Automated Azure Monitoring
- You can use this script to automatically set monitoring threshold on Azure resources.
- By default, the script applies to all metrics enabled for monitoring accross the entire subscription. It will complete a review of all existing rules and any with no valid scope will be deleted.
- You can restrict the scope by defining either a specific resource group, using the rgazresources variable, and/or a specific resource type, using the azrestype variable. Additionally, you can exclude resource resource groups from alerts by using the excludedRgs variable.
Folder Structure
The script must be located at the root while the CSV file must be located within a subfolder named like your Azure subscription.
- The 2 JSON files co-located with the script are the metric templates. Different templates are used depending of the resource type.
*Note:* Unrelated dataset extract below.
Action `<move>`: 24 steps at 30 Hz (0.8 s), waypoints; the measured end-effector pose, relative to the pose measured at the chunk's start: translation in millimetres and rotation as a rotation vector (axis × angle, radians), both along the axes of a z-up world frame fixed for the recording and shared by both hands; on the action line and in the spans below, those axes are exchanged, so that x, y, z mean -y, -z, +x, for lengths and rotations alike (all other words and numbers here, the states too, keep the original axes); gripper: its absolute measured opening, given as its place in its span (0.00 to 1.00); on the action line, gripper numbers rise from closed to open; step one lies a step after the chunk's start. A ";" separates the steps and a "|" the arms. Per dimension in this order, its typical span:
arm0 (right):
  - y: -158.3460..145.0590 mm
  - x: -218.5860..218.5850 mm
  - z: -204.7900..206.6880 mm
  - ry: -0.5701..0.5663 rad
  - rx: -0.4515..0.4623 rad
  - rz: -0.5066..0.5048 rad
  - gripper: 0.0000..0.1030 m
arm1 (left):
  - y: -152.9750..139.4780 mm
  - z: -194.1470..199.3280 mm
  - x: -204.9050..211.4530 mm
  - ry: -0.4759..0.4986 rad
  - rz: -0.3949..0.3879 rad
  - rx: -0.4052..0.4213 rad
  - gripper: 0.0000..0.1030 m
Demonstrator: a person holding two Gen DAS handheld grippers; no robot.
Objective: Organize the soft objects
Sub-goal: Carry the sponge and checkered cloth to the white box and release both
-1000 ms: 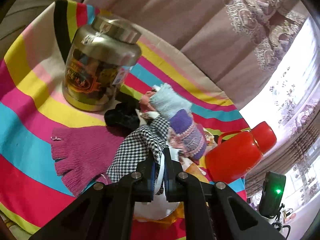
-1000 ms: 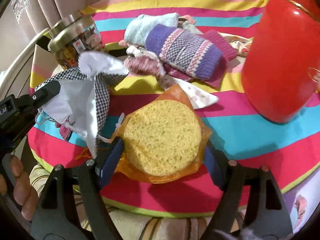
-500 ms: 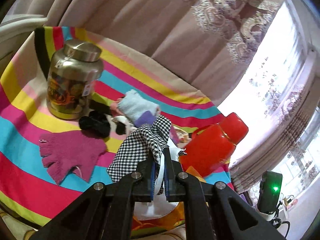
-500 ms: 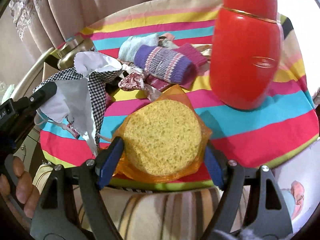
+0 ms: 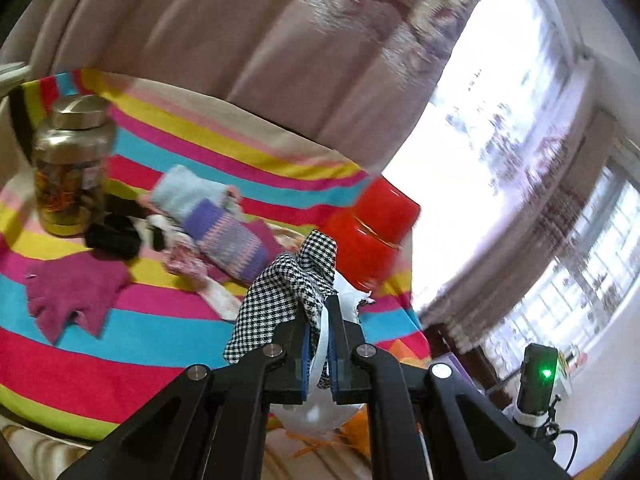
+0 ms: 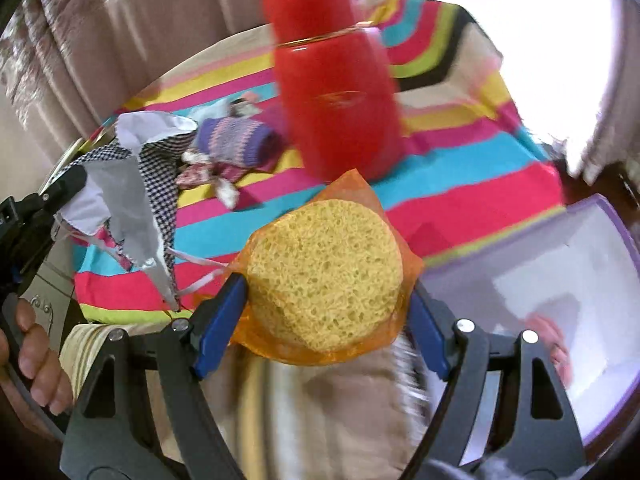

- The 2 JSON files co-located with the CSV file - in the subfolder - are the parameters files to use with the corresponding templates.
- A Bicep file co-located with the script is the dynamic alert template.
- A Bicepparam file co-located with the CSV file - in the subfolder - is the Bicep parameters file to be used with the corresponding Bicep template.
- UpdateMetricsCSV.py co-located with the CSV file - in the subfolder - to successfully update the azure_monitoring.csv.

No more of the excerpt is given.